--- START ---
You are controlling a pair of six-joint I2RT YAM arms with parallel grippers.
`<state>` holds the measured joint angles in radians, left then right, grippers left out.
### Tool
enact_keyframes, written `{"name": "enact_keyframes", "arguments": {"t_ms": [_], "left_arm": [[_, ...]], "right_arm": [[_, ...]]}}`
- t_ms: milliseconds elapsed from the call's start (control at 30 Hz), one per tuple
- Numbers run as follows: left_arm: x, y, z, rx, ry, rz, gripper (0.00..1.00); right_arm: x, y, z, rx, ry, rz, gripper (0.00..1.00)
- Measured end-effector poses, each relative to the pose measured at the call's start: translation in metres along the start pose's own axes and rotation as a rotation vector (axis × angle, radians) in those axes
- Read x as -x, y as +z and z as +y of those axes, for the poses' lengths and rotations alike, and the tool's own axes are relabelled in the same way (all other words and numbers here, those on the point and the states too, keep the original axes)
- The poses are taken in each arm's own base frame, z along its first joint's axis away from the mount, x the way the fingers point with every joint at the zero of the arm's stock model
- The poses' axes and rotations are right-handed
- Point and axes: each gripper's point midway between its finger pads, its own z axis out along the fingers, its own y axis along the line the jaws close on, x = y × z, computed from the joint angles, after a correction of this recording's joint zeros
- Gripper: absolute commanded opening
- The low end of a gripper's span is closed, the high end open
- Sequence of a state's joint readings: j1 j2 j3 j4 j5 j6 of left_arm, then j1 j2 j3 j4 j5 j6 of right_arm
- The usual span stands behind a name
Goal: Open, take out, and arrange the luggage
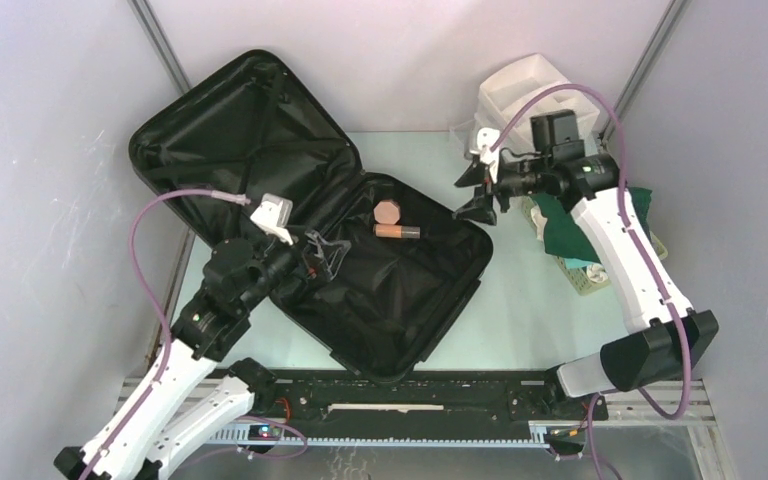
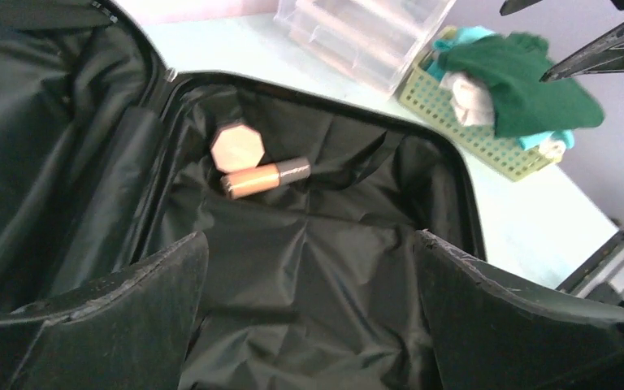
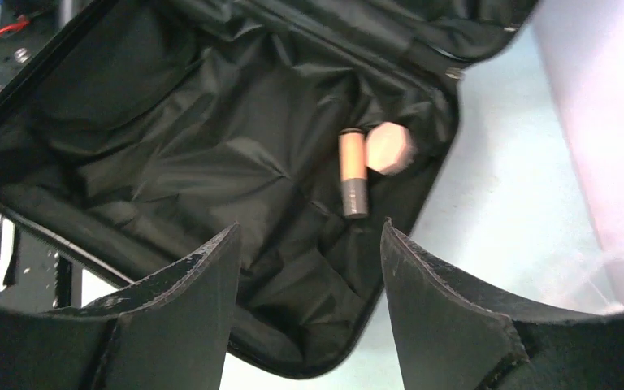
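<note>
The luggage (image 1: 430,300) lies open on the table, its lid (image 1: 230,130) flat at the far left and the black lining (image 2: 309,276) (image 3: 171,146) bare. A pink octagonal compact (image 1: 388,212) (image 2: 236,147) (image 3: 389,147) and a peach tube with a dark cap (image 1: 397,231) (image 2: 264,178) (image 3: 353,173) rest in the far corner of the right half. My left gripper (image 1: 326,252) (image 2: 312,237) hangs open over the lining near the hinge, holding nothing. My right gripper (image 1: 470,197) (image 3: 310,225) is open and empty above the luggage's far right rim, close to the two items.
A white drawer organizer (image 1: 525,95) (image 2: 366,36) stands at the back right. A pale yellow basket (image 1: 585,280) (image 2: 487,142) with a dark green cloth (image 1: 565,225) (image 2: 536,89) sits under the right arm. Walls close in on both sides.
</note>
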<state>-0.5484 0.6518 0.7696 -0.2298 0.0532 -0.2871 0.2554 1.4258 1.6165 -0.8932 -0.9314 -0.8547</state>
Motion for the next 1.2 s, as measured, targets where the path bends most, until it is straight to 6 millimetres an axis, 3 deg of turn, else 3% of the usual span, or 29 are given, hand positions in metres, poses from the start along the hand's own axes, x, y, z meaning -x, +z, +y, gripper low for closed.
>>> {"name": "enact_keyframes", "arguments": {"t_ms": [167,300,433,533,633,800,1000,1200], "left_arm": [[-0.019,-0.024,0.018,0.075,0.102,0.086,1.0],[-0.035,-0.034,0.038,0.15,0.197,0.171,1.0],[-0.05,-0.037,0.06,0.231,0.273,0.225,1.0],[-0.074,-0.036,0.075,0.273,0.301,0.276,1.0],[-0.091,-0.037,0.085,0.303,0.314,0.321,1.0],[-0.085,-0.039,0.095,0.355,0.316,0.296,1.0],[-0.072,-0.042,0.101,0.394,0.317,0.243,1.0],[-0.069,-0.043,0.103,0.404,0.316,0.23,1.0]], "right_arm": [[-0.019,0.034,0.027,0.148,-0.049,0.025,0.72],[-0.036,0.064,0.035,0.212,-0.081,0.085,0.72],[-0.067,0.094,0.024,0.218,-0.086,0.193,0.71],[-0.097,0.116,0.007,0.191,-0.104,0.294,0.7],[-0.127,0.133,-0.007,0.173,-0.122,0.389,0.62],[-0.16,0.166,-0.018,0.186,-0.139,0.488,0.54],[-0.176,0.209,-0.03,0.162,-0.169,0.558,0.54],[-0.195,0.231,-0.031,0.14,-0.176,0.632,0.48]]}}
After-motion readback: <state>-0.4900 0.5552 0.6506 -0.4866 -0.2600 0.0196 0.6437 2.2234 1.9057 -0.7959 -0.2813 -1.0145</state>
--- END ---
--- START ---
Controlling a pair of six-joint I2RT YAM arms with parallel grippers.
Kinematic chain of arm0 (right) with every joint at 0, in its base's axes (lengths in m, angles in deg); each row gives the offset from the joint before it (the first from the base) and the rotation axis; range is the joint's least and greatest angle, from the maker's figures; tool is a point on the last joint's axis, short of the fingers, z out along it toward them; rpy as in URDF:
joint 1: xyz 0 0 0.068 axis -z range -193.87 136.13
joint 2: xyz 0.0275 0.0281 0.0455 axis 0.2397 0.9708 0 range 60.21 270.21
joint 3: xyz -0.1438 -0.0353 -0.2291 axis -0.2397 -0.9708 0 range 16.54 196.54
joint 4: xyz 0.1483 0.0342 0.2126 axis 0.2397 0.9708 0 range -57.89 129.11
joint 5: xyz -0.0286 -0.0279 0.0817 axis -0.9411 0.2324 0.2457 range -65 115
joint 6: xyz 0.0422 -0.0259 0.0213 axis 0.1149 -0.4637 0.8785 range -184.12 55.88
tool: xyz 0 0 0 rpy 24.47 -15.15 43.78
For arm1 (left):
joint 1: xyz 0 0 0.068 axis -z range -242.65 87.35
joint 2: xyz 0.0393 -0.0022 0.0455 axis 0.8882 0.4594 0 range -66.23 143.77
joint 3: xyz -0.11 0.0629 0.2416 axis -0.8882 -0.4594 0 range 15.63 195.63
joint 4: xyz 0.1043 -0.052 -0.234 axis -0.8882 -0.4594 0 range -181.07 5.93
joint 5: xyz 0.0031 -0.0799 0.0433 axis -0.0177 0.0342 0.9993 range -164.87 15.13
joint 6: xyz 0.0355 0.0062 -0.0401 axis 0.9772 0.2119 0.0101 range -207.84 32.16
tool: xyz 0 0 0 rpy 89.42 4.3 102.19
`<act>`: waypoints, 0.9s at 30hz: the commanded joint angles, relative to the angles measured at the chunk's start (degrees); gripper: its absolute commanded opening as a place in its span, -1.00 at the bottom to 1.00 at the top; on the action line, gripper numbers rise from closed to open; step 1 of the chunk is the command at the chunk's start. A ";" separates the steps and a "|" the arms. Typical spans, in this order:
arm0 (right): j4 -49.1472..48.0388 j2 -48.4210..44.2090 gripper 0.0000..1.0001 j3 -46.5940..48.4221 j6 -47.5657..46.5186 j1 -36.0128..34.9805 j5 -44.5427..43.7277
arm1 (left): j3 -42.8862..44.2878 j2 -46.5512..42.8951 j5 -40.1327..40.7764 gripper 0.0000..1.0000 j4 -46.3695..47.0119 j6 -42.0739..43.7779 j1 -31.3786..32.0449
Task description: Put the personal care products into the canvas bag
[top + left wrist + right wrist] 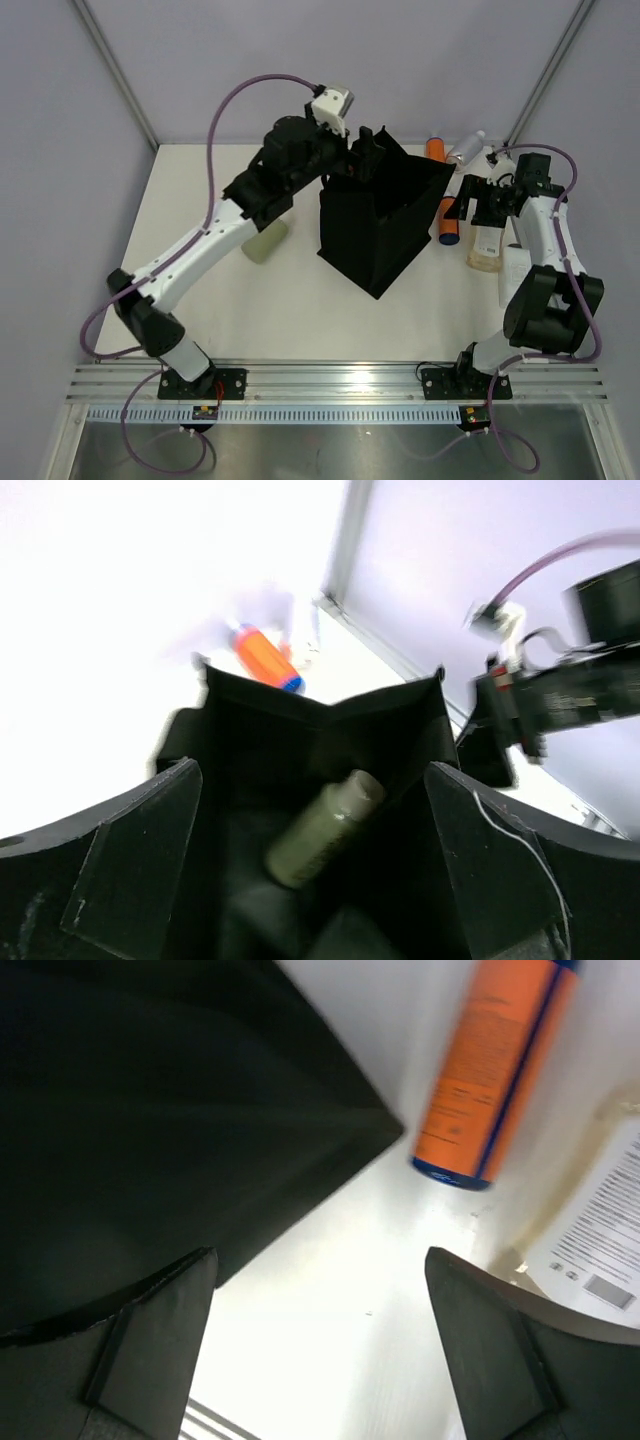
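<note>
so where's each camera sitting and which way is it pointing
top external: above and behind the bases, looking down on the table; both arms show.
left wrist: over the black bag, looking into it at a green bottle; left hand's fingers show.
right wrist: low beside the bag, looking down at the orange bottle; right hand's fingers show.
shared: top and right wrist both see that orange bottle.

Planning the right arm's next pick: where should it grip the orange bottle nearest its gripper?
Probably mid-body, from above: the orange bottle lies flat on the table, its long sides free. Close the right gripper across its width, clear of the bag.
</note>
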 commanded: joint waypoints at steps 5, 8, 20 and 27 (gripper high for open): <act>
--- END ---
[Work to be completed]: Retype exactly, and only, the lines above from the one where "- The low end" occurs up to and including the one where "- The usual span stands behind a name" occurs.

[Result of the task]:
- The low end of a gripper's span is closed, the high end open
- Sequence of a state's joint readings: j1 j2 j3 j4 j5 j6 of left_arm, then j1 j2 j3 j4 j5 j6 of right_arm
- The usual span stands behind a name

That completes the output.